* _Work to be completed_
Which lines of the data below include the string "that"? Return each of them.

* _Information shown_

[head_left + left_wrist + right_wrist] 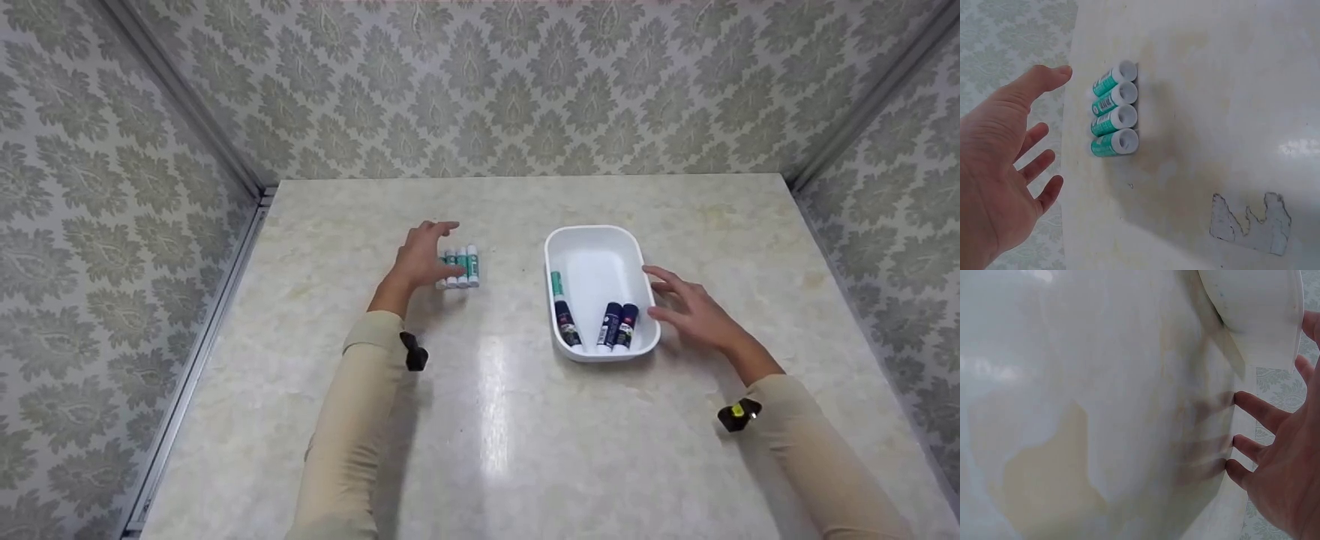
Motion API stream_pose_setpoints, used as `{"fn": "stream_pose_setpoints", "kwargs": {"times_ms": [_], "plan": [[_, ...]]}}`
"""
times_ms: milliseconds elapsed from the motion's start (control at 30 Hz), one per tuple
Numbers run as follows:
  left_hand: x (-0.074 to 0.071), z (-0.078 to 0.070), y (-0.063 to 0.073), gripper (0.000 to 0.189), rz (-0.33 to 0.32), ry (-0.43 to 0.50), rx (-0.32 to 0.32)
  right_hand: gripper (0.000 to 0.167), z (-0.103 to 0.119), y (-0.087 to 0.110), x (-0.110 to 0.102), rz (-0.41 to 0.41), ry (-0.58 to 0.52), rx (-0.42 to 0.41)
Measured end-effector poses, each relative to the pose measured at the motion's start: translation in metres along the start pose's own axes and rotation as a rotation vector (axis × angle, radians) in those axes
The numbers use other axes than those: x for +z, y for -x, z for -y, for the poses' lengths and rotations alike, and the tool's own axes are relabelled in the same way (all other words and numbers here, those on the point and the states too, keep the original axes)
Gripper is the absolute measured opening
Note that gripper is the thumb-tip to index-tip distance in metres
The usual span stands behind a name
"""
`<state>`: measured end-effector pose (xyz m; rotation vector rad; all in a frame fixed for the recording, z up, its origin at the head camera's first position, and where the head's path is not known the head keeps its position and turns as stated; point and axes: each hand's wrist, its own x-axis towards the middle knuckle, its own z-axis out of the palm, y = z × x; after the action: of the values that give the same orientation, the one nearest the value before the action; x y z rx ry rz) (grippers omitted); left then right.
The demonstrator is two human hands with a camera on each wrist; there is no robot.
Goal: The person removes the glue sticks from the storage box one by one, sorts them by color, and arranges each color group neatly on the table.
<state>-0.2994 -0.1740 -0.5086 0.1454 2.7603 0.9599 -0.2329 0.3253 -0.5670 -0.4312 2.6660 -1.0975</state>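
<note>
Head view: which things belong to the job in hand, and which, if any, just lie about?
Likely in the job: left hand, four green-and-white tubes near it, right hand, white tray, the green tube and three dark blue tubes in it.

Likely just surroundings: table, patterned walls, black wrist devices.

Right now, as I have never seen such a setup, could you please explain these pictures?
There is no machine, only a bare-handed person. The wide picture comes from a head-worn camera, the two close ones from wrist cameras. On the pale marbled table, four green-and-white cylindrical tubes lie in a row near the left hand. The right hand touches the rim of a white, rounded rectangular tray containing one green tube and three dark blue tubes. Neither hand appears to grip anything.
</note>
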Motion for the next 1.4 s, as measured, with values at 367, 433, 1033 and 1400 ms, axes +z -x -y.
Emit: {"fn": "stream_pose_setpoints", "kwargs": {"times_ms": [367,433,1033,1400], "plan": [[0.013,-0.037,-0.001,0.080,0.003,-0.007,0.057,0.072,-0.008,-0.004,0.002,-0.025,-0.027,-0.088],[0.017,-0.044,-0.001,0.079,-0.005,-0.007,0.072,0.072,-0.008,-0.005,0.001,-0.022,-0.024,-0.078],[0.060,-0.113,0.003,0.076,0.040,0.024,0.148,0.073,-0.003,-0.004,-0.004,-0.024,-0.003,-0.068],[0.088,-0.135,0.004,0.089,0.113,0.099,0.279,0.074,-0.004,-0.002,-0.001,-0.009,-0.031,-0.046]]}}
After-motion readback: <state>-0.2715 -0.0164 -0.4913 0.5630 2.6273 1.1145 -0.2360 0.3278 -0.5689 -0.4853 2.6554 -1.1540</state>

* _Exercise answer_
Note that gripper is the thumb-tip to index-tip distance in metres
`<state>`: measured end-effector pose (xyz m; rotation vector rad; all in a frame fixed for the recording, z up, its origin at the head camera's first position, and where the head's path is not known the head keeps its position and turns as stated; point and axes: each hand's wrist, its own x-axis towards the middle knuckle, its own z-axis out of the palm, y = z × x; after the action: of the values that give the same orientation, the one nearest the value before the action; x y z rx ry rz) (grippers omitted); left then right.

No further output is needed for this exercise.